TV Critic’s Corner

The Woodstock anniversary is coming at you, and PBS is on it

Joe Cocker onstage at Woodstock in August 1969.
Don Hogan Charles/The New York Times
Joe Cocker onstage at Woodstock in August 1969.

Next year is 2019, which means you ought to get ready for a lot of 50th anniversary madness for baby boomers. Yup, Woodstock will be five decades old, and media hysteria will ensue. Brown acid jokes will rain down upon us.

As is proper, PBS is already on it. The channel just announced a slate of upcoming projects, and one of them is a two-hour “American Experience” documentary due next year called “Woodstock,” directed by Barak Goodman. Three days, 500,000 people, and an eternity of ratings promise.

PBS has also named two other future docs. A four-hour film called “Reconstruction: America After the Civil War,” is due next spring. Executive produced and hosted by Henry Louis Gates Jr., it will look at how the divided nation struggled to rebuild. And “Ken Burns Presents the Gene: An Intimate History,” which will be executive produced by Burns and based on Siddhartha Mukherjee’s 2016 book, is due in 2020. The three-hour film will look at the role of genes on heredity, disease, and behavior.


PBS also announced a few upcoming “Masterpiece” series. Ruth Wilson, currently on “The Affair,” is producing a three-parter about her own grandmother, a woman who learned after her husband’s death that he was married to a number of women at the same time — and that he was a spy. Called “Mrs. Wilson,” it’s due next year, and Wilson will play her grandmother. “Press” will be a six-parter about rival newspapers in London, starring Ben Chaplin, David Suchet, and Charlotte Riley, and “Sanditon” will be an eight-parter based on Jane Austen’s unfinished novel, as adapted by Andrew Davies. Neither has a release date.

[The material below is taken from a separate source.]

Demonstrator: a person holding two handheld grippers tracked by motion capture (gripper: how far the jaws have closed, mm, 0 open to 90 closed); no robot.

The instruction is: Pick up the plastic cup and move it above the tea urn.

In addition to the return of “Poldark” and “The Durrells in Corfu,” next season’s “Masterpiece” schedule includes a few newcomers, by the way. “The Miniaturist” which begins on Sept. 9, is based on Jessie Burton’s novel about an 18-year-old woman sent to Amsterdam to marry a wealthy merchant in 1686. And “The Woman in White,” a five-parter starting Oct. 21, is based on Wilkie Collins’s 1859 classic, in which a young artist encounters the titular phantom and gets drawn in a mystery. The cast includes Ben Hardy, Dougray Scott, Charles Dance, and Jessie Buckley.